**Your task**:
The records below hold a stretch from the line with "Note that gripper" through the line with "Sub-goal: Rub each"; return exactly those lines, ends included, and nothing more.

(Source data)
****************

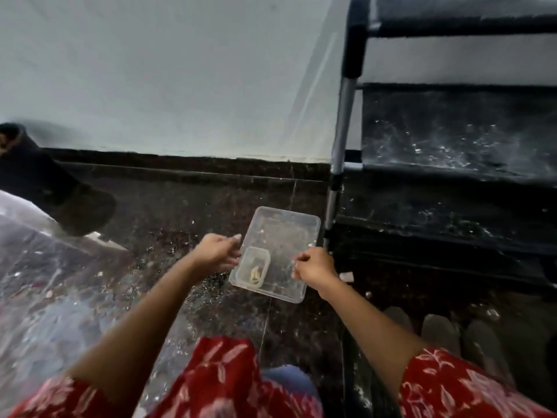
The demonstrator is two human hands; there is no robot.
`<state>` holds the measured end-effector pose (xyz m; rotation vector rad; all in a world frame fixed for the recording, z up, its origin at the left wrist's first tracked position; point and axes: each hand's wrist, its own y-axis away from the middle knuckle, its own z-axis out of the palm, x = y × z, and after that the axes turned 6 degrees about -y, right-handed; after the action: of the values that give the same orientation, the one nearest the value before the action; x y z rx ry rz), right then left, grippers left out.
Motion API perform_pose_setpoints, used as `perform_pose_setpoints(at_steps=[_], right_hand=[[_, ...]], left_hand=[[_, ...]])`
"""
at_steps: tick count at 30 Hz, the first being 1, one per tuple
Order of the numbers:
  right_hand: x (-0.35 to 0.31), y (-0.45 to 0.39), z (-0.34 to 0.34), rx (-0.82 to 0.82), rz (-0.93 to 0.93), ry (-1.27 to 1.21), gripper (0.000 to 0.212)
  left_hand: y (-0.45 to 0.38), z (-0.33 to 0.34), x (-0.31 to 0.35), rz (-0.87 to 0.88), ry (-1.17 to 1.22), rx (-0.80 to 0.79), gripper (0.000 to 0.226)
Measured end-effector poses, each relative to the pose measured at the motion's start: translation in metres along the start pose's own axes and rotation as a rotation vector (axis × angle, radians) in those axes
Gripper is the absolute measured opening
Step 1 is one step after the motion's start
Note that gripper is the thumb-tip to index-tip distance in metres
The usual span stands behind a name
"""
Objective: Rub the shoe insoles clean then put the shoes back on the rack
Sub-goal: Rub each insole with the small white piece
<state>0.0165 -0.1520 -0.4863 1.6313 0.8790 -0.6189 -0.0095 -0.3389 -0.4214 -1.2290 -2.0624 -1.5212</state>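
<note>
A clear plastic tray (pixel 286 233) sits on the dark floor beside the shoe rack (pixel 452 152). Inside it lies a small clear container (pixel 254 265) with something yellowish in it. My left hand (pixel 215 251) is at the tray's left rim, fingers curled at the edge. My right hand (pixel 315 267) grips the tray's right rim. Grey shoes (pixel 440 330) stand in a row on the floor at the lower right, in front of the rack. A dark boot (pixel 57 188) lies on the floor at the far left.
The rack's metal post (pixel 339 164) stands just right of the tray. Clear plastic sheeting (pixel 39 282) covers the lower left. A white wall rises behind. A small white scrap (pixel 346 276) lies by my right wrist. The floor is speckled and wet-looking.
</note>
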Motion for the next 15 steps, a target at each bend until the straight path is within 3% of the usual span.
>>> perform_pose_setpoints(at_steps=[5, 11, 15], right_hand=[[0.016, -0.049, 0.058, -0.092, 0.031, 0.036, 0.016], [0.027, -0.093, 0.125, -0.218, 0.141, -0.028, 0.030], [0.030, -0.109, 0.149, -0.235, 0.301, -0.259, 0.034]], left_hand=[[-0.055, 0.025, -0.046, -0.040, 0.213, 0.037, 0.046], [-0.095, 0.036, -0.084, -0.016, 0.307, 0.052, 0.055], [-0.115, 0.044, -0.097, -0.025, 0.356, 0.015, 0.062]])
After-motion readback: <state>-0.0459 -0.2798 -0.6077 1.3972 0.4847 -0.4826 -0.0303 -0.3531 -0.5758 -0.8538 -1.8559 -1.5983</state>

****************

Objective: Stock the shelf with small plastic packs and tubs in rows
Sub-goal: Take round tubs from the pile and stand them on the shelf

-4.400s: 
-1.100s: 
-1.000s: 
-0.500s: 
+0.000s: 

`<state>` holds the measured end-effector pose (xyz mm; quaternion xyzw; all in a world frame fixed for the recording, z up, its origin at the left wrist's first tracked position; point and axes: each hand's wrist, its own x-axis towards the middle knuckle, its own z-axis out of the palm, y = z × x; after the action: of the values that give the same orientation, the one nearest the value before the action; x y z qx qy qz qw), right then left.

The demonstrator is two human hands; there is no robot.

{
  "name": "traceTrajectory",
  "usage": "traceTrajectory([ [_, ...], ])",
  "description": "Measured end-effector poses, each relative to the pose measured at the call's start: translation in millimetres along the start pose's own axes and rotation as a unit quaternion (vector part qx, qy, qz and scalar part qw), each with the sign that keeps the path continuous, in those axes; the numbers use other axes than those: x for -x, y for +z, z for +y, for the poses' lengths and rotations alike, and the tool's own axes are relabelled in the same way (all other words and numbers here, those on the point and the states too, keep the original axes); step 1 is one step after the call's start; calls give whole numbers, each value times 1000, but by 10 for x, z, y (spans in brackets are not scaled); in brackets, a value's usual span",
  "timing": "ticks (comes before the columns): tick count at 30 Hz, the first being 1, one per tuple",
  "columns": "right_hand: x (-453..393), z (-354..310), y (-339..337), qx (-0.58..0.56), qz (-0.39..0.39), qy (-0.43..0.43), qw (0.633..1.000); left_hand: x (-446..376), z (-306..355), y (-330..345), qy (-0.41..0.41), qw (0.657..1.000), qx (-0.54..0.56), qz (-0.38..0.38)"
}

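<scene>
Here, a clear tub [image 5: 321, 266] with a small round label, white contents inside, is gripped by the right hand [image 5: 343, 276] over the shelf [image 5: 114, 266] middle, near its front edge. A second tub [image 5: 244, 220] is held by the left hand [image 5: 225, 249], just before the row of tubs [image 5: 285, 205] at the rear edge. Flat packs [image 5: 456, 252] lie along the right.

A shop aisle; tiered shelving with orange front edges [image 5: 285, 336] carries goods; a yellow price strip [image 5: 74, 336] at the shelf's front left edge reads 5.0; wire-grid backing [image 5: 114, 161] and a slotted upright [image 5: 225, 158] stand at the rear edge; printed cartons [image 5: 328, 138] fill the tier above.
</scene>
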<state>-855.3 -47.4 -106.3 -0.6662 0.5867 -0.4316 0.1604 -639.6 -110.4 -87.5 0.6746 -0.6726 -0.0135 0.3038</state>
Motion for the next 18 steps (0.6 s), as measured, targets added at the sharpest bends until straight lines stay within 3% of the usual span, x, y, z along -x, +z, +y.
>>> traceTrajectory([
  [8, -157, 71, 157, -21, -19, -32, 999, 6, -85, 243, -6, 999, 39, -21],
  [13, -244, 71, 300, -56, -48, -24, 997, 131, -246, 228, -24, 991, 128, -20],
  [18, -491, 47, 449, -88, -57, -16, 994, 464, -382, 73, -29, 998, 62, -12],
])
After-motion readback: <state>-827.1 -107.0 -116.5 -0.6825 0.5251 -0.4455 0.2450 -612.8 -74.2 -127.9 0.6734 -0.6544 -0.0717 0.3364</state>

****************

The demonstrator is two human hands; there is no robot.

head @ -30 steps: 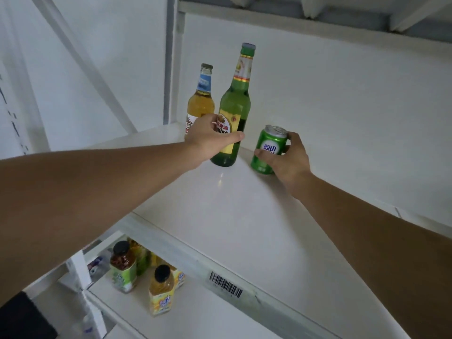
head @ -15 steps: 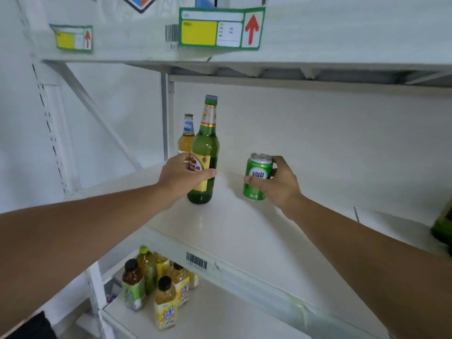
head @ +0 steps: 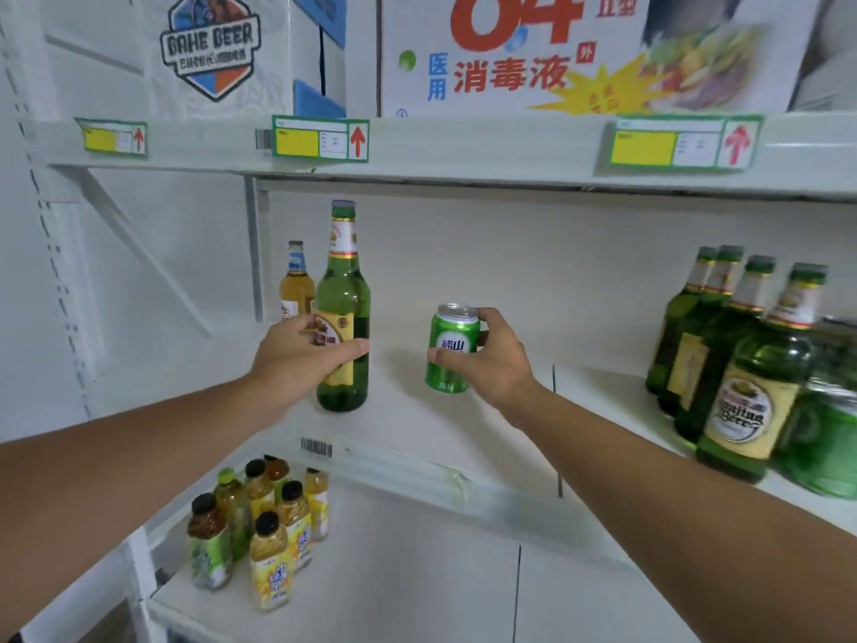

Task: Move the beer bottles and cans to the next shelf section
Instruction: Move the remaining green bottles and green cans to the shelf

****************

**Expected output**:
Note that gripper is the thumb-tip to index-tip distance in metres
The usual span stands behind a name
"""
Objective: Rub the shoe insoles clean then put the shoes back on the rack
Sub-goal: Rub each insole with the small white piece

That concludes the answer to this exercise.